Хирург лихорадочно озирался. Можно ли использовать ручку как оружие, достаточно ли острое перо, не сломается ли? Ручка валялась на полу; перо отломилось. На плитках брызги чернил. Что еще? В ящике стола вроде были ножницы, но это надо рыться, искать.
Он вцепился в край стола, навалился на него:
— В чем дело? Что происходит?
Пришельцы стояли, как восковые фигуры. Женщина с мальчиком обернулись к мужчине; тот открывал и закрывал рот, как рыба, выброшенная на берег. Аптекарь перестала вырываться, обмякла, привалилась к нему спиной, зажмурилась и тяжело дышала. Мужчина закрыл глаза и вздохнул, словно собираясь с силами перед рывком.

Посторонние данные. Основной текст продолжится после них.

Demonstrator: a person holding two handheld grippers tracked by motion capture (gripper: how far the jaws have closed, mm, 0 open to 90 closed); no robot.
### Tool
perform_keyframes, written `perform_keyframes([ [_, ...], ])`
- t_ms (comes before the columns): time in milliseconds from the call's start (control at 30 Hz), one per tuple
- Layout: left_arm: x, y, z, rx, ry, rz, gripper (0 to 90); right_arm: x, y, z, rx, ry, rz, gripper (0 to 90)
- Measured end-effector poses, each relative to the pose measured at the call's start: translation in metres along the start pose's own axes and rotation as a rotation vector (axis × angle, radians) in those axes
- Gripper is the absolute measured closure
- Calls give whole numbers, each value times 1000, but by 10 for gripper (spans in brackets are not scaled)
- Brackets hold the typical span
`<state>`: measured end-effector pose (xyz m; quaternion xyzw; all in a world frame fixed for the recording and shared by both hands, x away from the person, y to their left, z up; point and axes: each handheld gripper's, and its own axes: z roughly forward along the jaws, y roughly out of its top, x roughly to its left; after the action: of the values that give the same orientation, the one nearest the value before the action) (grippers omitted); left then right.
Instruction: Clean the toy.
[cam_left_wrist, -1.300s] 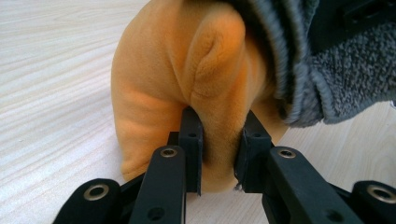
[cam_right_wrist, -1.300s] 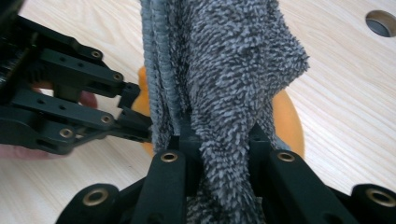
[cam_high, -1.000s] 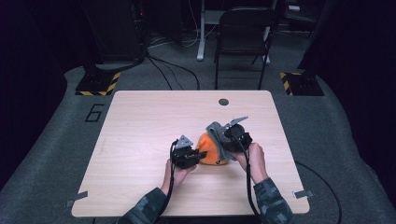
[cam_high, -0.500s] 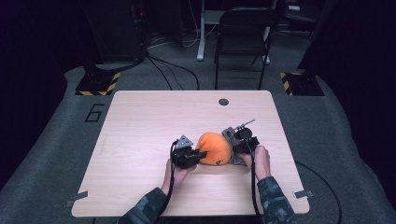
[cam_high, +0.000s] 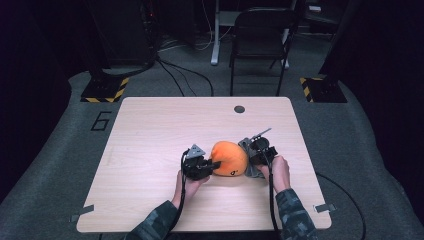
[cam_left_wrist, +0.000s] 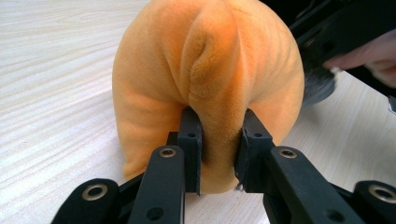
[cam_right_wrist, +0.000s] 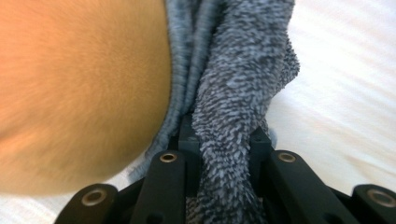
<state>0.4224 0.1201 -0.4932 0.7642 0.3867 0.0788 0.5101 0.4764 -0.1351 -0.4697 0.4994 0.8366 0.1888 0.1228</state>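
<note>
While the left gripper (cam_left_wrist: 217, 161) pinches a fold of the orange plush (cam_high: 229, 158) near the table's (cam_high: 150, 150) front, the right gripper (cam_right_wrist: 224, 154) clamps the grey cloth (cam_right_wrist: 238, 93) beside it; apparently peeling cover from plush; next, pull steadily apart.

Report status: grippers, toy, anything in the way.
Left gripper shut on orange plush toy. Right gripper shut on grey cloth beside toy. Table otherwise bare nearby.

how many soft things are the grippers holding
2: an orange plush at the table's middle, pinched by the left gripper; a grey fuzzy cloth on its right side, clamped by the right gripper.
</note>
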Motion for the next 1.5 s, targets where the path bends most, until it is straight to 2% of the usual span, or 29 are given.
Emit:
perform_keyframes([
  [67, 1, 0, 0, -4, 0, -6, 744, 0, 2, -13, -26, -21, -16, 745],
  [100, 1, 0, 0, -5, 0, -6, 744, 1, 3, -21, -43, -23, -4, 745],
  [200, 0, 0, 0, -3, 2, -1, 743, 6, 7, -48, -120, -18, -16, 745],
  [233, 0, 0, 0, -4, 3, -1, 742, 9, 9, -56, -149, -14, -34, 744],
  [300, 0, 0, 0, -4, 4, -1, 741, 19, 11, -69, -193, 13, -59, 745],
  [367, 0, 0, 0, -6, 5, 0, 740, 34, 14, -75, -204, 30, -99, 745],
  [433, 2, -1, 0, -7, 9, -2, 736, 41, 15, -71, -196, 44, -123, 745],
  [467, 3, -1, 0, -5, 8, -4, 733, 43, 15, -68, -184, 47, -111, 747],
  [500, 3, -1, 0, -5, 4, -5, 730, 42, 16, -63, -185, 45, -123, 748],
  [600, 3, -1, 1, -6, 9, 9, 725, 42, 14, -52, -173, 43, -116, 749],
  [700, 3, -1, 1, -5, 9, 8, 726, 41, 14, -55, -178, 41, -111, 747],
  [800, 3, -1, 1, -10, 7, -2, 727, 42, 15, -67, -214, 15, -120, 747],
  [900, 3, -1, 1, -9, 9, 9, 726, 49, 16, -78, -257, 20, -139, 748],
  [1033, 4, -1, 1, -9, 7, 13, 717, 56, 17, -61, -211, 22, -158, 752],
  [1100, 5, -2, 1, -25, -14, 23, 670, 55, 16, -52, -200, 20, -147, 755],
  [1200, 11, -3, 1, -38, -36, 34, 559, 52, 15, -52, -204, 22, -147, 757],
  [1367, 9, -4, -1, -37, -2, 92, 403, 51, 15, -50, -202, 28, -141, 757],
  [1500, 10, -7, 0, -9, 15, 135, 350, 49, 15, -49, -207, 30, -138, 757],
])
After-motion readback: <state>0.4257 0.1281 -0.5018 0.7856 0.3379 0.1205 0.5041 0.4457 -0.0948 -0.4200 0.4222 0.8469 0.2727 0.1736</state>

— Я учитель, доктор-сагиб. А это моя жена и сын. Мы никогда и мухи не обидели. И всего лишь хотим жить спокойно.
Три
— Мы были на ярмарке неподалеку от нашей деревни, — сказал мужчина, назвавший себя учителем. — Ушли оттуда уже на закате. На улице было темно. Лампы в фонарях перегорели. Тогда я не придал этому значения, даже не посмотрел по сторонам. Как же горько я теперь об этом жалею!
Аптекарь снова принялась вырываться, и мужчина затараторил:
— На нас напали четверо. Выскочили из темноты, забрали деньги и украшения. А потом изрезали нас ножом, доктор-сагиб, изрезали ножом и бросили валяться на дороге. Точно мешки с мусором. Бросили нас и ушли.
Пришельцы были бледны. Кожа их действительно имела нездоровый оттенок. Но каким же образом…
— Когда это случилось? — уточнил хирург.
— Сегодня вечером.
— Не было сегодня никакой ярмарки. По крайней мере, я ничего такого не слышал…
— Это случилось не здесь, доктор-сагиб. Мы из другого округа.
— Чушь какая-то. Как же вы сюда добрались? Солнце только-только село, и часа не прошло. И как вы остановили кровотечение?
— Никак.
У хирурга невольно поджались пальцы на ногах, упершись в твердую кожу ботинок.
— Как же вы выжили?
— Никак.
Это уже ни в какие ворота не лезло. Можно говорить что угодно, нести несусветную чушь, нанизывать буквы, как бусины на нитку. У хирурга мешался ум: он тщетно пытался отыскать в словах мужчины хоть крупицу смысла.